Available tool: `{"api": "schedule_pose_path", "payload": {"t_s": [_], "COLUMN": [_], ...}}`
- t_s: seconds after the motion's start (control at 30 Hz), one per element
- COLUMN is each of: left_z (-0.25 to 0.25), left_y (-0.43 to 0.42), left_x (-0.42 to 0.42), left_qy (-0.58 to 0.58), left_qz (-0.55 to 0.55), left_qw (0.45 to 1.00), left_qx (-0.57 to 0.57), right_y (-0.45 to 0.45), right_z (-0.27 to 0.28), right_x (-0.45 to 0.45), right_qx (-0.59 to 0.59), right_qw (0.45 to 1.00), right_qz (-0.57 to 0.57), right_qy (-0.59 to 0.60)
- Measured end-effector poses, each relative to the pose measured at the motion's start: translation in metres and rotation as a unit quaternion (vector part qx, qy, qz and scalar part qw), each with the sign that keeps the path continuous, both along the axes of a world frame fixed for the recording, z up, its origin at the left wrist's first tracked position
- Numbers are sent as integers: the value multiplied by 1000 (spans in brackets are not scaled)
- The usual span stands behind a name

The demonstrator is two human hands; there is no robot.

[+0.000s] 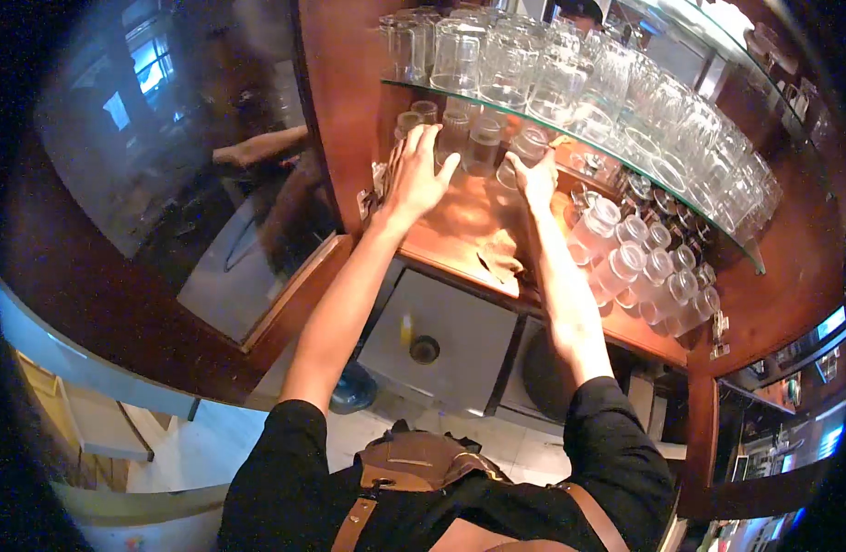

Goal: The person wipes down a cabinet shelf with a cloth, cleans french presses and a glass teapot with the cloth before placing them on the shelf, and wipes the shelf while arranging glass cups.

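Observation:
Inside a wooden cabinet, my left hand (pixel 416 175) is raised beside small glasses on the left of the lower shelf, its fingers together and thumb apart. My right hand (pixel 537 173) is closed around a clear glass (pixel 531 143), below the edge of the glass shelf. Between my hands, a clear glass (pixel 483 144) stands on the wooden shelf (pixel 460 216). A brown crumpled piece (pixel 502 262) lies near the shelf's front edge. Right of my right forearm stand several frosted glasses (pixel 621 265).
The glass shelf (pixel 570 132) above carries rows of clear glasses (pixel 506 69). An open cabinet door (pixel 202 166) with dark glass is at the left. Below are a grey sink (pixel 441 336) and a blue container (pixel 354 386). Another open door (pixel 782 423) is at the right.

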State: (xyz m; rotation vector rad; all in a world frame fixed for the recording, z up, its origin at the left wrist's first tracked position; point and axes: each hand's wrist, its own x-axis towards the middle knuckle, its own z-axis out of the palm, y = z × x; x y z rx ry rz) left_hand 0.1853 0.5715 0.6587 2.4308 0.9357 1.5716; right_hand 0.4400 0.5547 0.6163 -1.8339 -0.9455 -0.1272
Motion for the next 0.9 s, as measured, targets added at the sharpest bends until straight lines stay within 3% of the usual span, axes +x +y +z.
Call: {"api": "schedule_pose_path", "payload": {"t_s": [0.03, 0.17, 0.23, 0.27, 0.3, 0.4, 0.47, 0.5, 0.53, 0.57, 0.6, 0.7, 0.73, 0.9], "left_z": [-3, -21, -21, -22, -25, -44, -60, -77, -98, -119, -141, -213, -242, -361], "left_y": [-10, -68, -102, -118, -134, -168, -188, -194, -198, -204, -209, -221, -223, -222], "left_x": [1, 5, -5, -10, -21, -60, -80, -88, -92, -94, -95, -87, -79, -29], "left_qy": [-25, -64, -77, -93, -94, -24, -29, -38, -46, -40, -22, 41, 48, 144], "left_qz": [-38, -141, -192, -225, -232, -205, -186, -186, -186, -185, -172, -158, -163, -168], "left_qw": [999, 984, 967, 951, 949, 931, 911, 904, 895, 888, 885, 872, 869, 848], "left_qx": [-14, -88, -150, -192, -194, -302, -366, -384, -403, -418, -433, -462, -465, -481], "right_y": [-18, -87, -140, -157, -186, -230, -244, -245, -238, -237, -228, -186, -175, -165], "right_z": [4, -4, -4, -20, -17, -13, -20, -18, -13, -4, -8, -35, -45, -64], "right_x": [-10, -46, -84, -97, -119, -151, -153, -146, -133, -119, -107, -53, -39, -36], "right_qx": [101, 171, 109, 134, 111, 32, -110, -124, -37, -89, -41, -140, -149, -129], "right_qw": [994, 973, 967, 956, 951, 923, 898, 885, 889, 905, 926, 907, 889, 911], "right_qz": [29, 129, 228, 223, 273, 352, 397, 431, 426, 375, 300, 258, 294, 295], "right_qy": [-11, -88, -38, -139, -96, -155, -153, -126, -165, -181, -226, -301, -318, -259]}}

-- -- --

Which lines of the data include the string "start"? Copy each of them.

# Response:
- t_s: seconds after the motion's start (control at 30 Hz), one per element
- Measured end-effector poses, each relative to the pose measured at the motion's start: translation in metres and rotation as a unit quaternion (vector part qx, qy, qz and scalar part qw), each with the sign that keeps the path continuous, both along the axes of a world frame fixed for the recording, z up, its origin at the left wrist's first tracked position

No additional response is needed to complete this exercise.